Granted. That's why, in my case, those arguments failed. But let me add that they failed in an oddly restricted sense: after reading and understanding and even agreeing with most of them, I still didn't experience much pleasure--and what is especially strange, emotional pleasure--when I went back and read some of the poems they were meant to defend. PS gave me a new understanding and appreciation of the historical, philosophical, and cultural antecedants of sensibility and sentiment. I saw that I had misunderstood the particular rhetorical "conventions" that helped to shape the poetic practice of writers like Macpherson, Frances Greville, Anne Yearsley, Mary Robinson, and the Della Cruscans. I was dazzled and humbled, Jerry--and I am not being facetious--by your allusive wit and grace, your informed authority, and your exquisite sensitivity to the nuances of text and context and is at times, I was even moved--but rarely by the poetry you cited, considered simply as poetry and is after reading your analysis of "Casabianca," for instance, and becoming aware of Hemans's "complex iconography of the violence society exacts of itself as payment for its pursuit of power and glory," of how "the poem ends by doubting itself and its own power to rise above its subject," and learning that "in worlds where power measures value, linguistic truth discovers itself through its apparent powerlessness," I went back to the poem itself. But I found (with one exception I'll mention below) that your analysis was much more persuasive and affecting than Hemans's poem--considered as a poem in the terms I've set forth. In short, I thought, not felt, how beautiful it was.

And "Casabianca" is not a bad poem--it is, to judge from the attention given it by today's Romantics anthologists and critics of your stature, one of Hemans's very best. But is it as good--anywhere near as good--a poetic indictment of "the violence society exacts of itself as payment for its pursuit of power" as Blake's "Chimney Sweeper" (SI version)? Let us grant that Hemans meant "Casabianca" to be received in the sense you've described, Jerry: let me ask--and I mean no disrespect--do you think that these are the things that moved your mother to learn the poem by heart? Was it Hemans's speaking to power in the wisdom of "apparent powerlessness" that, when you were a boy, prompted her to recite it to you? Or was it the heart-breaking plight of this poor child (a boy not unlike you, her son) who was burned to death because his love for his father (one of the "noblest" sentiments of any "faithful heart") led him to a point of self-sacrificial perfection that only children in their innocence (like the Chimney Sweeper) can reach? If your mother and my grandmother (or my mother, for that matter) bear any resemblance to each other (and, to judge from your description of her recitations in your preface, they appear to), I feel pretty sure of the answer.

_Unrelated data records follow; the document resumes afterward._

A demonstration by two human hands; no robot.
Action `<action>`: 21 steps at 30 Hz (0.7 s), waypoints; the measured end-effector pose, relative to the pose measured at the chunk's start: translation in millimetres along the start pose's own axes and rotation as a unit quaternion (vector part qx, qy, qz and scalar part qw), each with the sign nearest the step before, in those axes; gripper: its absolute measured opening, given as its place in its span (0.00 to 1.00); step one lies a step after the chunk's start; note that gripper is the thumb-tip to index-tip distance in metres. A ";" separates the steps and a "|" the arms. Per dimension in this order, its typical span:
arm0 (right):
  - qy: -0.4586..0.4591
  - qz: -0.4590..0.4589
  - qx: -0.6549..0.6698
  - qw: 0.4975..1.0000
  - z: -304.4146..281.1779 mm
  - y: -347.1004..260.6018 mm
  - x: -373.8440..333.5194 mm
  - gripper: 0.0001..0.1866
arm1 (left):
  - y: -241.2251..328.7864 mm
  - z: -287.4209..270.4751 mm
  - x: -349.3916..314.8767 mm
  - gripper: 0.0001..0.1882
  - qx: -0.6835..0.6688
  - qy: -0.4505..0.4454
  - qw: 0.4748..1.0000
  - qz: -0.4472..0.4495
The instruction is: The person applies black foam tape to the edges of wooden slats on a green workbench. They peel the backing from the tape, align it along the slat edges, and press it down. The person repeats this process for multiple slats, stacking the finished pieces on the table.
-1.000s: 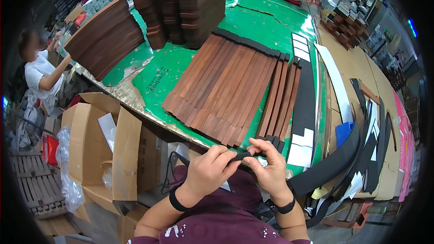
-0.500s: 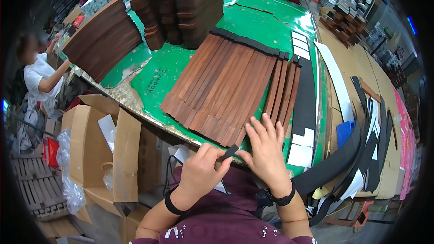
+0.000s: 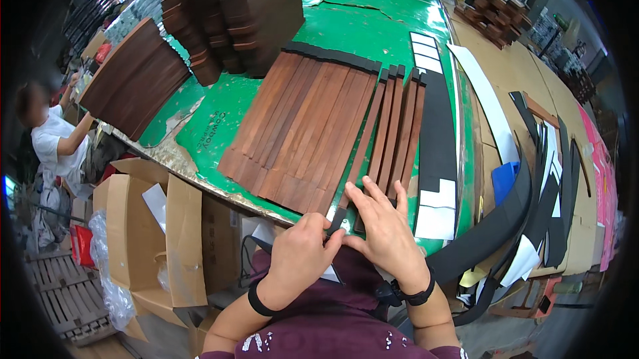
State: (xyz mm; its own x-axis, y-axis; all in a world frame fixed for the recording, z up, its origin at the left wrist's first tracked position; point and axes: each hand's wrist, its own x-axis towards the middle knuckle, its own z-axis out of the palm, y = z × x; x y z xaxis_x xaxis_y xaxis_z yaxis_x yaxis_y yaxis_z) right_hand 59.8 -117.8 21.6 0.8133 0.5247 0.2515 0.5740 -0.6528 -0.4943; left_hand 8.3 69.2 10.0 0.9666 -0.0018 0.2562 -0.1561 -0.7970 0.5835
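Observation:
Reddish-brown wooden slats (image 3: 299, 126) lie side by side on the green tabletop, their far ends capped with black strip. To their right several loose slats (image 3: 393, 126) stand slightly apart, also black at the far ends. A small black strip piece (image 3: 338, 219) sits against the near end of one slat at the table's front edge. My left hand (image 3: 299, 252) pinches that piece between thumb and forefinger. Just right of it, my right hand (image 3: 386, 232) lies with fingers stretched out over the near ends of the loose slats, its thumb pointing toward the strip piece.
Tall stacks of dark wooden boards (image 3: 259, 19) stand at the back left. A black sheet with white backing squares (image 3: 436, 139) lies right of the slats. Black and white strips (image 3: 549, 186) pile farther right. An open cardboard box (image 3: 143, 246) is below left; a person (image 3: 56, 136) works beyond.
One slat now stands apart from the row's right edge, the black piece at its near end. My right hand has come down slightly; the whole view has shifted left.

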 end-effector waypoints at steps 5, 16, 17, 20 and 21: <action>0.017 -0.011 0.000 1.000 5.9 6.1 -2.0 0.51 | 4.3 1.0 3.3 0.18 0.032 -0.007 0.999 -0.022; 0.045 -0.011 0.001 0.999 11.5 8.1 -2.3 0.48 | 6.7 4.9 5.2 0.15 0.037 -0.034 0.998 -0.032; 0.045 -0.010 0.000 0.999 11.3 7.9 -2.2 0.47 | 6.9 5.2 5.4 0.15 0.036 -0.033 0.998 -0.030; 0.047 -0.010 0.000 0.999 12.0 7.7 -2.2 0.47 | 7.1 6.2 4.8 0.15 0.035 -0.025 0.999 -0.025; 0.047 -0.010 0.000 0.999 12.2 7.7 -2.2 0.47 | 7.3 6.2 4.9 0.15 0.033 -0.024 0.999 -0.026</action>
State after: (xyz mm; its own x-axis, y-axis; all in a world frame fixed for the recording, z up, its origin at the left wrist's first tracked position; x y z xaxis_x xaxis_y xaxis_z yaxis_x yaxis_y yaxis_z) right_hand 61.2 -117.3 7.1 0.8068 0.4841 0.3386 0.5905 -0.6428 -0.4880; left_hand 13.2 59.6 10.8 0.9819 0.0121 0.1889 -0.0942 -0.8344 0.5431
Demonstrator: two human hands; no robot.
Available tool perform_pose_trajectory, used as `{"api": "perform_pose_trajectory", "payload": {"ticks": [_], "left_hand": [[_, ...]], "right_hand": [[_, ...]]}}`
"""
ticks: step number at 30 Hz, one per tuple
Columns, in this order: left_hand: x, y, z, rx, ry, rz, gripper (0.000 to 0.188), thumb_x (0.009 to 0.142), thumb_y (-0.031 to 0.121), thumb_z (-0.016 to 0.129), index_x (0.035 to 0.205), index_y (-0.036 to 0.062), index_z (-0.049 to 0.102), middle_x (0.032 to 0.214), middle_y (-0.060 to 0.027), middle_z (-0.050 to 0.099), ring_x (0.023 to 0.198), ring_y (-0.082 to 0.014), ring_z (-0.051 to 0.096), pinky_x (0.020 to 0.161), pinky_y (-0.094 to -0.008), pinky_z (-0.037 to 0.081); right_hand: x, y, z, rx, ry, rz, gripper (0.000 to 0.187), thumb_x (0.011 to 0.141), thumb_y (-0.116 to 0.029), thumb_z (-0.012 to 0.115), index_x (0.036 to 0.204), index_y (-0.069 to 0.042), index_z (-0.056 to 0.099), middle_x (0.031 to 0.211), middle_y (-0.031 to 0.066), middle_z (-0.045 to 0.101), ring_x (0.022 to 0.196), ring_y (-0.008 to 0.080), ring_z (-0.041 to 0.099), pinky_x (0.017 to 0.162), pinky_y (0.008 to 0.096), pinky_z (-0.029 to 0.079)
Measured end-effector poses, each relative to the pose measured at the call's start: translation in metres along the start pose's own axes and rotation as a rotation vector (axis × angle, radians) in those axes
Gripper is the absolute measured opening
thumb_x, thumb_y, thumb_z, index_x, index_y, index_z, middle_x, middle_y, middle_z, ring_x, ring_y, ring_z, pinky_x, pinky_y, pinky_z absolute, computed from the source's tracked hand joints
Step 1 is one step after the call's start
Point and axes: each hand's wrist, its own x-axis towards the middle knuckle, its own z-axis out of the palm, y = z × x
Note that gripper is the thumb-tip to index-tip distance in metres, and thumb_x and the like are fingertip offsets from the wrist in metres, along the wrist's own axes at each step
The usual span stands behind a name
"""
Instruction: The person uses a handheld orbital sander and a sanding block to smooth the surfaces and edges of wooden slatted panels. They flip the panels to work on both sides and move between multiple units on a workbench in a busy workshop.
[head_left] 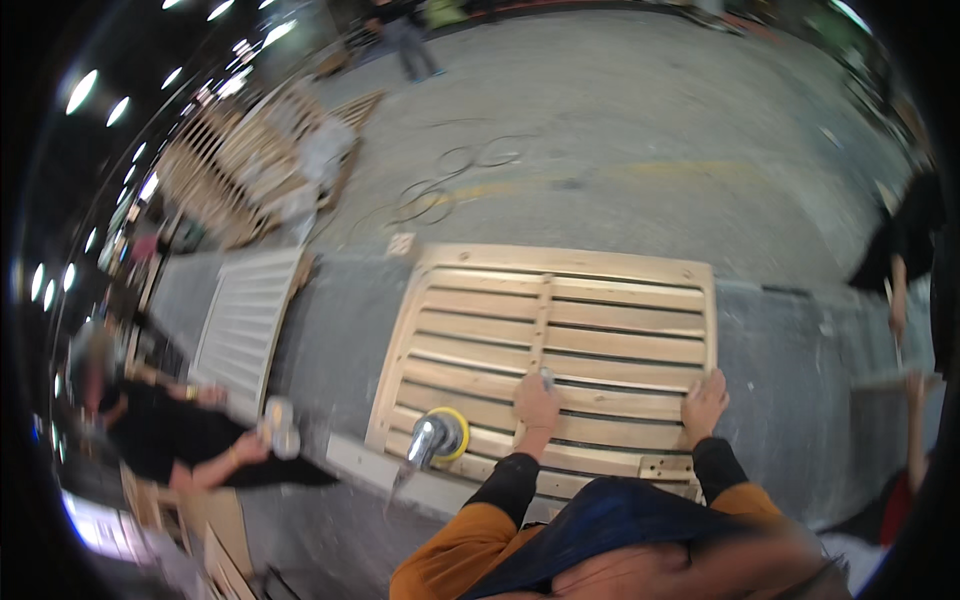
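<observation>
A pale wooden slatted panel [570,262] lies flat in front of me, with a centre bar [541,325] across its slats. My left hand [537,402] is closed over the lower part of that bar; a small grey bit shows at its fingers, too little to name. At the panel's right edge, my right hand [705,402] has its fingers wrapped round the frame. A power sander [432,438] with a yellow-rimmed disc rests on the lower left slats, touched by neither hand. A short piece with dark holes [668,467] sits at the lower right corner.
The panel lies on a grey work table [335,330]. To the left, a co-worker [180,430] holds a blurred tool by a white slatted panel [245,325]. Stacked slatted panels [260,160] stand far left; a cable [430,195] curls on the floor. Other people [905,240] are at right.
</observation>
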Motion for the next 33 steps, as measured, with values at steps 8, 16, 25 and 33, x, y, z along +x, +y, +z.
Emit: {"api": "perform_pose_trajectory", "payload": {"ticks": [8,16,25,33], "left_hand": [[0.282,0.076,-0.064,-0.215,0.19,0.324,0.078,0.087,0.023,0.064,0.152,0.0091,0.023,0.13,-0.0267,0.055,0.107,-0.0442,0.06,0.09,-0.046,0.046],[0.54,0.163,-0.176,0.004,0.354,0.172,0.084,0.081,0.025,0.063,0.152,0.0078,0.022,0.132,-0.0249,0.055,0.114,-0.0426,0.058,0.098,-0.0457,0.045],[0.522,0.187,-0.193,0.073,0.208,-0.004,0.091,0.08,0.031,0.061,0.154,0.0122,0.013,0.124,-0.0246,0.061,0.111,-0.0372,0.062,0.094,-0.0475,0.048],[0.497,0.157,-0.279,0.128,0.229,-0.105,0.094,0.077,0.026,0.069,0.154,0.0103,0.017,0.117,-0.0187,0.066,0.105,-0.0329,0.067,0.083,-0.0427,0.053]], "right_hand": [[0.004,-0.005,-0.003,0.066,0.078,0.085,0.056,0.087,-0.023,0.057,0.136,0.001,0.041,0.142,0.0218,0.043,0.134,0.0365,0.038,0.108,0.0586,0.028],[0.004,-0.007,-0.004,0.066,0.067,0.073,0.057,0.089,-0.026,0.055,0.138,0.0,0.041,0.142,0.0204,0.044,0.135,0.0345,0.038,0.11,0.0574,0.026],[0.011,0.005,0.001,-0.006,-0.104,0.085,0.059,0.094,-0.025,0.049,0.144,0.001,0.033,0.147,0.0227,0.039,0.139,0.0354,0.032,0.111,0.0561,0.023],[0.009,0.004,0.004,-0.071,-0.091,0.108,0.054,0.099,-0.027,0.042,0.146,-0.003,0.032,0.149,0.0204,0.037,0.14,0.0346,0.032,0.112,0.0555,0.024]]}}
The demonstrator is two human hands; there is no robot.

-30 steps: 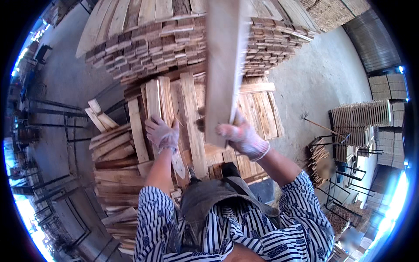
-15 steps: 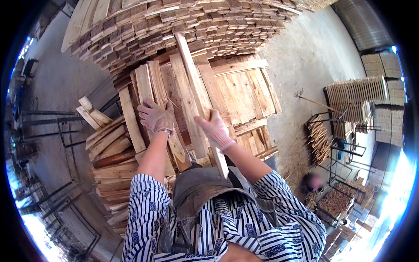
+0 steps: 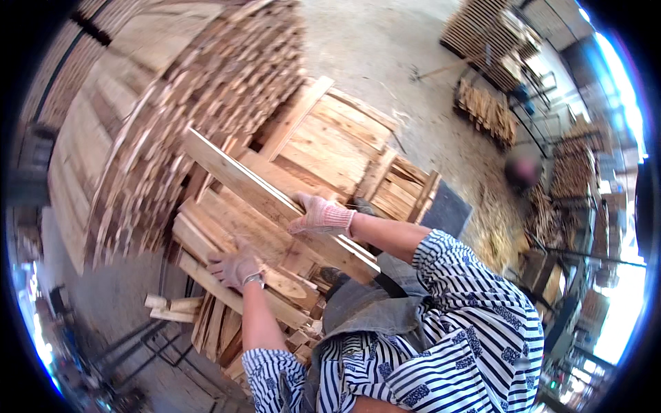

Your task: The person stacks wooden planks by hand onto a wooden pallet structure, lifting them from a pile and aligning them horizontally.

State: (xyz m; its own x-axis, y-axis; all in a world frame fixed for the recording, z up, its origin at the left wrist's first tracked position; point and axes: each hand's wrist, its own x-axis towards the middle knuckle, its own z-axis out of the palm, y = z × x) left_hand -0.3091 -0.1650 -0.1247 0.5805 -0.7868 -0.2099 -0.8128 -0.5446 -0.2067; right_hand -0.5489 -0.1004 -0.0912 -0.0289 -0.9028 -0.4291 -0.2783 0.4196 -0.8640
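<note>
My right hand (image 3: 322, 215), in a pale knitted glove, grips a long wooden board (image 3: 237, 177) near its closer end. The board lies slanted over the loose planks, its far end pointing up and left. My left hand (image 3: 237, 267), also gloved and with a band at the wrist, rests on the planks (image 3: 234, 217) to the left, fingers spread and not wrapped round anything. Beyond my right hand lie flat wooden panels (image 3: 337, 141) made of boards side by side.
A tall stack of boards (image 3: 158, 131) rises at the left. Short offcuts (image 3: 172, 308) and a black metal frame (image 3: 148, 347) are at the lower left. Bundled sticks (image 3: 485, 110), pallet-like stacks (image 3: 482, 41) and a long-handled rake (image 3: 441, 71) stand at the far right, near a blurred person (image 3: 522, 170).
The view has swung round, so the tall stack now appears at the left and the held board slants. My right hand still grips the board; my left still lies spread on planks.
</note>
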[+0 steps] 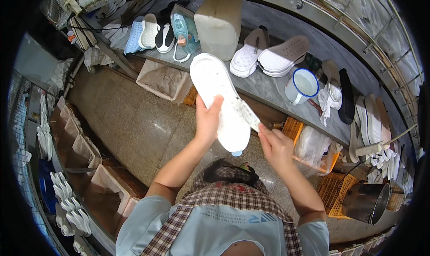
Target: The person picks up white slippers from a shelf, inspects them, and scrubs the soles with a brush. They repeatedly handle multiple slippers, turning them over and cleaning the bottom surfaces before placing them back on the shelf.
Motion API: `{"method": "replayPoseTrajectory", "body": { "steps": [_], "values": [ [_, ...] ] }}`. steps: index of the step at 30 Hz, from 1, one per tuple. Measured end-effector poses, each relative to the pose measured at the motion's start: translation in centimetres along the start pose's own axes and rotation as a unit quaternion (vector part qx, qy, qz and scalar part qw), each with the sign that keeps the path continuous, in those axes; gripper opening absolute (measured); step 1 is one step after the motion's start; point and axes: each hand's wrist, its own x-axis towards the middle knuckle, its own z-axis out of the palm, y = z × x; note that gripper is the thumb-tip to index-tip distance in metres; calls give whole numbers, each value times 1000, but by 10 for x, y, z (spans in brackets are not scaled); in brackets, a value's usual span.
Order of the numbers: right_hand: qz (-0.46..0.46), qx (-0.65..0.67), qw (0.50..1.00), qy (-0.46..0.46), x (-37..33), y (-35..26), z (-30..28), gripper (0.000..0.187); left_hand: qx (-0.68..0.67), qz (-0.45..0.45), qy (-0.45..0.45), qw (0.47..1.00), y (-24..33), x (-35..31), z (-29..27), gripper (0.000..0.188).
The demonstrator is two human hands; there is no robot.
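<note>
A white shoe sole [214, 79] is tilted in front of me, over the edge of the workbench. My left hand [208, 119] grips its left edge, thumb lying on the white face. Between the fingers of my right hand [275, 144] is a flat whitish strip-shaped tool [251, 117] with grey, speckled patches. Its far end rests against the sole's right side; what kind of tool it is I cannot make out. A pale blue tab [237, 153] shows at the sole's near end.
On the grey bench [277, 94] stand a cloudy plastic jug [218, 25], a blue-rimmed white mug [298, 94], stacked soles [282, 56] and a blue tape dispenser [180, 29]. Lined bins [105, 184] line the left. Below right are orange crates [333, 191] and a metal pot [365, 202].
</note>
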Motion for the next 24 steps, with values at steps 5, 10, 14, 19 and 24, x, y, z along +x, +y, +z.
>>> {"method": "replayPoseTrajectory", "body": {
  "steps": [5, 10, 14, 19, 24],
  "values": [
    [14, 3, 1000, -5, -3, 1, 1, 27, 7, 3, -36, 999, 3, 0, -2, 43],
    [39, 24, 999, -12, -6, -3, -2, 25, 30, 30, -29, 999, 6, -1, -4, 44],
    [55, 46, 996, -50, -5, -5, -3, 23, 27, 54, -37, 998, 8, 0, -8, 44],
    [49, 32, 998, -34, -4, -5, -4, 26, 63, 85, -33, 994, 9, 0, -12, 46],
    [36, 52, 997, -39, -5, -7, -5, 25, 37, 55, -35, 997, 8, -5, -16, 46]
  ]
}}
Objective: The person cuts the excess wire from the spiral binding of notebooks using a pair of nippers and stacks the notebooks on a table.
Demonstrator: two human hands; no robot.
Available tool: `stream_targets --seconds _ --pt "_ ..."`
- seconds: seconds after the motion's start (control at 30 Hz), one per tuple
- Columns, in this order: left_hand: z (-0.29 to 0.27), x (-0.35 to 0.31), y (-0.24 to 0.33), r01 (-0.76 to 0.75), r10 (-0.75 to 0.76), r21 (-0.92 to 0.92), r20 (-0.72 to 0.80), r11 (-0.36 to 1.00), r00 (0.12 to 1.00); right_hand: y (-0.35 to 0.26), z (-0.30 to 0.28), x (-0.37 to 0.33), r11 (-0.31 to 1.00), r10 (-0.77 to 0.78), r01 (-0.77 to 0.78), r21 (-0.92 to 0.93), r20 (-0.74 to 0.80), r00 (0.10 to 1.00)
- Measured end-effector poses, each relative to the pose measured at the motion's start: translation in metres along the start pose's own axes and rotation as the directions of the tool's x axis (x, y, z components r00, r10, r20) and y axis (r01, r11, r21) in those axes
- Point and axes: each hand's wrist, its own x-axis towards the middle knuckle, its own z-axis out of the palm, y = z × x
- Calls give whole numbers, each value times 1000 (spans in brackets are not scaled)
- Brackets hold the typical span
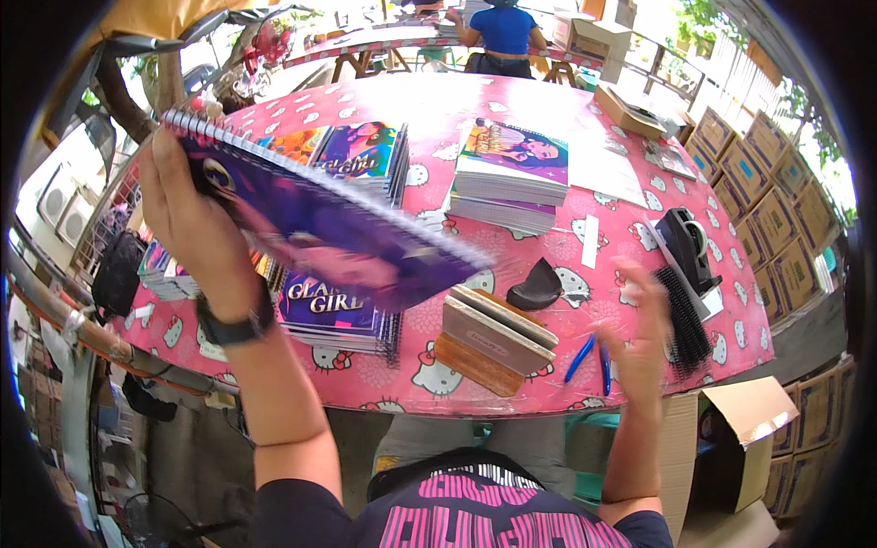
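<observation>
Spiral notebook (pixel 320 228), purple cover, up in the air left of centre, slanting from upper left down toward the middle! The left hand (pixel 187 205) has it by its left end, closed on that edge, thumb out of sight; how hard it presses, I cannot tell. The white coil (pixel 311 169) runs along the top edge, and the cover's near side is smeared with blur.

Over on the right, the right hand (pixel 639 338) is blurred, fingers spread, nothing visible in them, just beside the blue-handled tool (pixel 589 365). Good handling here, I'd judge, means gripping cover and pages together, sparing the wire loops, and giving that unsupported centre corner a second hand so the pages don't sag.

Further out: the wooden block (pixel 480 365) at lower centre, the black brush (pixel 685 320) on the right, a notebook stack (pixel 333 315) below the raised one, another pile (pixel 512 173) at upper centre. Keep the low corner clear of that block!
</observation>
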Motion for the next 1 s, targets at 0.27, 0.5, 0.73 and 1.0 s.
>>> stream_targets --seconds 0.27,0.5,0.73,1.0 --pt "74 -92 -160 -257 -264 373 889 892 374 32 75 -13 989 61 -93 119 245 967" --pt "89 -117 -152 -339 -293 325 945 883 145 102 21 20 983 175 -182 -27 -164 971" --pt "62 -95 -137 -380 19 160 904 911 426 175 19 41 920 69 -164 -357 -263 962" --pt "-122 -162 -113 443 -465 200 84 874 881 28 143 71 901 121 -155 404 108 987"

In general, most of the "sentimental" poets you write about in PS presume that a community of experience--and specifically, of emotional experience--is enough, or almost enough, to justify the effort of writing and reading a poem. This is not an assumption made by great poets, whatever they may say about chameleon empathy or spontaneous overflows of powerful feeling. There is nothing inherently wrong with exploiting this assumption of communal affect in poetry, as seems to have been done in the period when the poetry of sensibility and sentiment was most popular.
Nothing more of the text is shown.